WORK TO BE COMPLETED:
Write out once more the lines running from the top of the entries below to the line with "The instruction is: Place", both ends included.

Items listed in a dataset:
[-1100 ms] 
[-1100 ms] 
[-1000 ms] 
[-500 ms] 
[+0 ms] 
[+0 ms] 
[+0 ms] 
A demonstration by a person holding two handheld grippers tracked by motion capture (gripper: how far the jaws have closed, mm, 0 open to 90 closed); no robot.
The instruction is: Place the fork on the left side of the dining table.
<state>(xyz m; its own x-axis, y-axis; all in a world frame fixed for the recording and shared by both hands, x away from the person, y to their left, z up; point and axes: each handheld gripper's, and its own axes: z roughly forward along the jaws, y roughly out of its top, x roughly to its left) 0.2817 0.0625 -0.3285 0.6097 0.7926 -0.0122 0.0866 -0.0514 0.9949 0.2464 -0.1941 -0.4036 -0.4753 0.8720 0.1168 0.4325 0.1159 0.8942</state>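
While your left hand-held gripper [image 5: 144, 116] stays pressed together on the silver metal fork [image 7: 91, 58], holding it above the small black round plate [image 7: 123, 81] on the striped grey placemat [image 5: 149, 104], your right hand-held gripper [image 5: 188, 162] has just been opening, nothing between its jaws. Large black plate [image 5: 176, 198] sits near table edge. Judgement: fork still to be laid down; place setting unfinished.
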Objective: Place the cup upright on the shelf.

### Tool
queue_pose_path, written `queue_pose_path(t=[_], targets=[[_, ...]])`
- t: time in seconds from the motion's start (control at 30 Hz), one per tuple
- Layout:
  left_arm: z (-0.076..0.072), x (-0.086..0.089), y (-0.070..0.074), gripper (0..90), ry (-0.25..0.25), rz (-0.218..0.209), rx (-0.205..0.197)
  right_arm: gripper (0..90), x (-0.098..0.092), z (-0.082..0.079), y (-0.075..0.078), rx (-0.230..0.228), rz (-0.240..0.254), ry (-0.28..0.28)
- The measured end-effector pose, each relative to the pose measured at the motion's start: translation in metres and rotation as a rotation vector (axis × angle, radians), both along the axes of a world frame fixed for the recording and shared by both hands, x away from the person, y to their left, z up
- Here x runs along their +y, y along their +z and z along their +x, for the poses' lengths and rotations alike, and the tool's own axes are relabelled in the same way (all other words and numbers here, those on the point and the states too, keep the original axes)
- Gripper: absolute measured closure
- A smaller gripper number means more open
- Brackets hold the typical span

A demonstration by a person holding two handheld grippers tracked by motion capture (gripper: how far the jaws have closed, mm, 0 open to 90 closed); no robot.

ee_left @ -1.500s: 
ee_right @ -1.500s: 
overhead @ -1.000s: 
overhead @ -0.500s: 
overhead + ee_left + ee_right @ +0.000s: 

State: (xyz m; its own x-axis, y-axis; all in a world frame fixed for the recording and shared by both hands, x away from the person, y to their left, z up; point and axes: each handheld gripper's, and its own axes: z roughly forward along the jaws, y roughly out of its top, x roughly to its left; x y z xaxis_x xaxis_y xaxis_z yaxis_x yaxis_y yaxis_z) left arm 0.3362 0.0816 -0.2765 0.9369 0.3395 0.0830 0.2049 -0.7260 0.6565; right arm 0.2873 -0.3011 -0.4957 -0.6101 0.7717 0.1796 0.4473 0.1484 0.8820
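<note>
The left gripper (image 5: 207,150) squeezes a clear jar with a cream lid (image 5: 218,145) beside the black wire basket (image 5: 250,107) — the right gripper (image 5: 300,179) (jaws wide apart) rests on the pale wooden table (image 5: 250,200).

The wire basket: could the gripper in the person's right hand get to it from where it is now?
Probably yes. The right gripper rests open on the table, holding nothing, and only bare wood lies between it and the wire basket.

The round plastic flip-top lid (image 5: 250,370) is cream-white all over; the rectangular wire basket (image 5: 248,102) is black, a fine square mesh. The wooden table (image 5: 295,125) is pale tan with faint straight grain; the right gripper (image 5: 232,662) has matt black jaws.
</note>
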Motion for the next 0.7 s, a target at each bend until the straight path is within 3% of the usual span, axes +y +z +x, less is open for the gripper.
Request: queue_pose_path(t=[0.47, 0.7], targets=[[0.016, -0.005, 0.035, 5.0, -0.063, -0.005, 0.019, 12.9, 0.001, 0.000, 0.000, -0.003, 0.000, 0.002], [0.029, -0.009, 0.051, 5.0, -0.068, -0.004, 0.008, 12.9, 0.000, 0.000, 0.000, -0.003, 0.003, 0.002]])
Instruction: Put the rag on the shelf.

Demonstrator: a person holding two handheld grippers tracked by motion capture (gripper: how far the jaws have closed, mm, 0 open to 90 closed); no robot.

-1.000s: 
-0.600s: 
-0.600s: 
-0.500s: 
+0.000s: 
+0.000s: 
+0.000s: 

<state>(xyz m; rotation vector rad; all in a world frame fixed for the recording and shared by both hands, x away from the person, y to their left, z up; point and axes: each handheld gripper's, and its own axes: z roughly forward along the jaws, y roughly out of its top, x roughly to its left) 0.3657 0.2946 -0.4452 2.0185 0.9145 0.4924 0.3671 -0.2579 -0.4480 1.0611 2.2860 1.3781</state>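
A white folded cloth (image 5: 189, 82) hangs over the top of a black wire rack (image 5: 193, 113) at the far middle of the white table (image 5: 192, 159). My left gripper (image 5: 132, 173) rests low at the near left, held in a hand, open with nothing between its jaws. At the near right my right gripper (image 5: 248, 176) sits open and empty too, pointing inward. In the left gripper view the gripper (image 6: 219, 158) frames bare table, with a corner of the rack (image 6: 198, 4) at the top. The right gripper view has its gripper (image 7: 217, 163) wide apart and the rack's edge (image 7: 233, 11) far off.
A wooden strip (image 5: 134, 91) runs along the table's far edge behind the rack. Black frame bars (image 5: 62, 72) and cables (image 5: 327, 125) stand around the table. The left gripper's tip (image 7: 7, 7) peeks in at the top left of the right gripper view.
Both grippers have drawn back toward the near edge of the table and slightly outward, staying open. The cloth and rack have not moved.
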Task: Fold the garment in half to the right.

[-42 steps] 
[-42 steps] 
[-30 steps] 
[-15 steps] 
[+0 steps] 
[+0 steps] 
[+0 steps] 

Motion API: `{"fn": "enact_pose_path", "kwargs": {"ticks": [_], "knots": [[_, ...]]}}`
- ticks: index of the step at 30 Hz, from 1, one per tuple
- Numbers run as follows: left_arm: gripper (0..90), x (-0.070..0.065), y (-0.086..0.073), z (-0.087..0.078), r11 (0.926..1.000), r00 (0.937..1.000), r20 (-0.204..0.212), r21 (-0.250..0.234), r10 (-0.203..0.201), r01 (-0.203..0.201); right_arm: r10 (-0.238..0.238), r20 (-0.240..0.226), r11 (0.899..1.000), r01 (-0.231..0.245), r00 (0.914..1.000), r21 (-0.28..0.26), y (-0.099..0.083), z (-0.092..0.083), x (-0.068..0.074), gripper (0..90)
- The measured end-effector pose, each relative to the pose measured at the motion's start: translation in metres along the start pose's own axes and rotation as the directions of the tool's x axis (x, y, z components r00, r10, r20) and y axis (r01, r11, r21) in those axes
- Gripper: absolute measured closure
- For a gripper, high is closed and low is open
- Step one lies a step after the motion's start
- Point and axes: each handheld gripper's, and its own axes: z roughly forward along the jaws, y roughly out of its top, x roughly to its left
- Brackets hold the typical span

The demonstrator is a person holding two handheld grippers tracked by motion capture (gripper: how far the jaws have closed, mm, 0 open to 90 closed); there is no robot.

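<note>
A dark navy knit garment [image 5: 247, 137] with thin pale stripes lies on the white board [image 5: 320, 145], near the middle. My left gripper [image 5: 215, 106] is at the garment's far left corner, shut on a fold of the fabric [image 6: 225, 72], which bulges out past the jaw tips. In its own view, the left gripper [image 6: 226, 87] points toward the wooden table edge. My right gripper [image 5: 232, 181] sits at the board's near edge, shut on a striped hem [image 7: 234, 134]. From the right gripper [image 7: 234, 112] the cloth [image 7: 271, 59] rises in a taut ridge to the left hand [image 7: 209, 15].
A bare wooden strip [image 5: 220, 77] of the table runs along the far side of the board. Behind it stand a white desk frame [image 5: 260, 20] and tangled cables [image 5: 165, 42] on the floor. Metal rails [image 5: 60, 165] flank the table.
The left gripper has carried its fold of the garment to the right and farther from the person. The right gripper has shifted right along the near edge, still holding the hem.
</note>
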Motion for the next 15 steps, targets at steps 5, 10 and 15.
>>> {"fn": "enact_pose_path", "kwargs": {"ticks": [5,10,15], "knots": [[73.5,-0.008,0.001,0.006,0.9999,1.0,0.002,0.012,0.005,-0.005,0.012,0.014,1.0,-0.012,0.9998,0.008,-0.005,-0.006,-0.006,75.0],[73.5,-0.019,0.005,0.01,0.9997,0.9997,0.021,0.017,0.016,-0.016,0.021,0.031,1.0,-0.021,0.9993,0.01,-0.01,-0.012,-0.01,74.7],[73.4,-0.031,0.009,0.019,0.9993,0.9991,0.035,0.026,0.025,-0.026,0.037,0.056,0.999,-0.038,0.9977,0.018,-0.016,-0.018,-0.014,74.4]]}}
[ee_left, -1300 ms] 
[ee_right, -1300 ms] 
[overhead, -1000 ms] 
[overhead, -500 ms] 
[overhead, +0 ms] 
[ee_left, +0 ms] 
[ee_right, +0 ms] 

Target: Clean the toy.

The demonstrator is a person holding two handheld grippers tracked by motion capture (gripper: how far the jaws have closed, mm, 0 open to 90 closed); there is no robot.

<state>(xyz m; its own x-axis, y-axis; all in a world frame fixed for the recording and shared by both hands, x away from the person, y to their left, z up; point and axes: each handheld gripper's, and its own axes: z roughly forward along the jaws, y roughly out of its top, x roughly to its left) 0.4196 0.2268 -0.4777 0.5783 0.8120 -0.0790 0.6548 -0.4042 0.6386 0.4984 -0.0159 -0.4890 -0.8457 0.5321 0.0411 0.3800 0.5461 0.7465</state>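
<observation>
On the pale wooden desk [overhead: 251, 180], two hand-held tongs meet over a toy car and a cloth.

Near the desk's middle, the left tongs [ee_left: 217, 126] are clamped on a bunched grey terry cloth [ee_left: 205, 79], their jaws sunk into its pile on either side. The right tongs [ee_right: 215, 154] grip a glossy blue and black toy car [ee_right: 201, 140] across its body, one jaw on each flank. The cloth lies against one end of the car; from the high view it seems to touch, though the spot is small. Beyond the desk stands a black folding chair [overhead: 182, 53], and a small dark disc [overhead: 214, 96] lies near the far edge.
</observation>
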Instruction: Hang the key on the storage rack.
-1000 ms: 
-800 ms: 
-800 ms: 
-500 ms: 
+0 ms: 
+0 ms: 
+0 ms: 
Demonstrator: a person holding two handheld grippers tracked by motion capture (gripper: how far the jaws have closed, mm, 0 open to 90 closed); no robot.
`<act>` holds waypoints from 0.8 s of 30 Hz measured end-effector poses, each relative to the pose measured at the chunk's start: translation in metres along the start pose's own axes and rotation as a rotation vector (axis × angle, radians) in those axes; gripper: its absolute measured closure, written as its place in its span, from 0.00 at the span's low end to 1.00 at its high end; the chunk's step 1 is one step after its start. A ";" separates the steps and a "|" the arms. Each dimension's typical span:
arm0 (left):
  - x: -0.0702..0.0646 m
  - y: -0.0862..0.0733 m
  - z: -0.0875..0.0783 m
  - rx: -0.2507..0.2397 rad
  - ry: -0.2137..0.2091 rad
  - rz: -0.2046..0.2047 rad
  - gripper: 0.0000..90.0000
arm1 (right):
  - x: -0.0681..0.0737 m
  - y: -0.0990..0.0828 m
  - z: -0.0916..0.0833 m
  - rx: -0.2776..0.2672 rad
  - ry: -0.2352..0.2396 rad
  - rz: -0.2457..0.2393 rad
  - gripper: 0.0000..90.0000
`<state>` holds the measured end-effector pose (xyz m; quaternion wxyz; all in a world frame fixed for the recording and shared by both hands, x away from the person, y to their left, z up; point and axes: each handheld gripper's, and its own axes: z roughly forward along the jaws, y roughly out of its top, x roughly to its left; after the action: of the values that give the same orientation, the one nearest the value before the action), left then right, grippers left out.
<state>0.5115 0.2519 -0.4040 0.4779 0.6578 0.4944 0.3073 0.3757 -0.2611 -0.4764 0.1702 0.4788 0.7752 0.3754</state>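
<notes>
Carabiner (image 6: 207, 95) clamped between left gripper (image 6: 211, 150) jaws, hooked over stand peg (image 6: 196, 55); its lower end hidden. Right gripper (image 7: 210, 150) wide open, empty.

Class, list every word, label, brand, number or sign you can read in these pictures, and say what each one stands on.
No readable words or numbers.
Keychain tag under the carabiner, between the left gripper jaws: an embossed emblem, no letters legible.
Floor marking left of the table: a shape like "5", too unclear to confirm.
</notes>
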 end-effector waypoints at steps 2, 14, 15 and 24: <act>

EXERCISE OUTPUT:
[-1100 ms] 
[-1100 ms] 
[-1000 ms] 
[-500 ms] 
[+0 ms] 
[+0 ms] 
[+0 ms] 
A demonstration by a person holding two handheld grippers tracked by motion capture (gripper: how far the jaws have closed, mm, 0 open to 90 closed); no robot.
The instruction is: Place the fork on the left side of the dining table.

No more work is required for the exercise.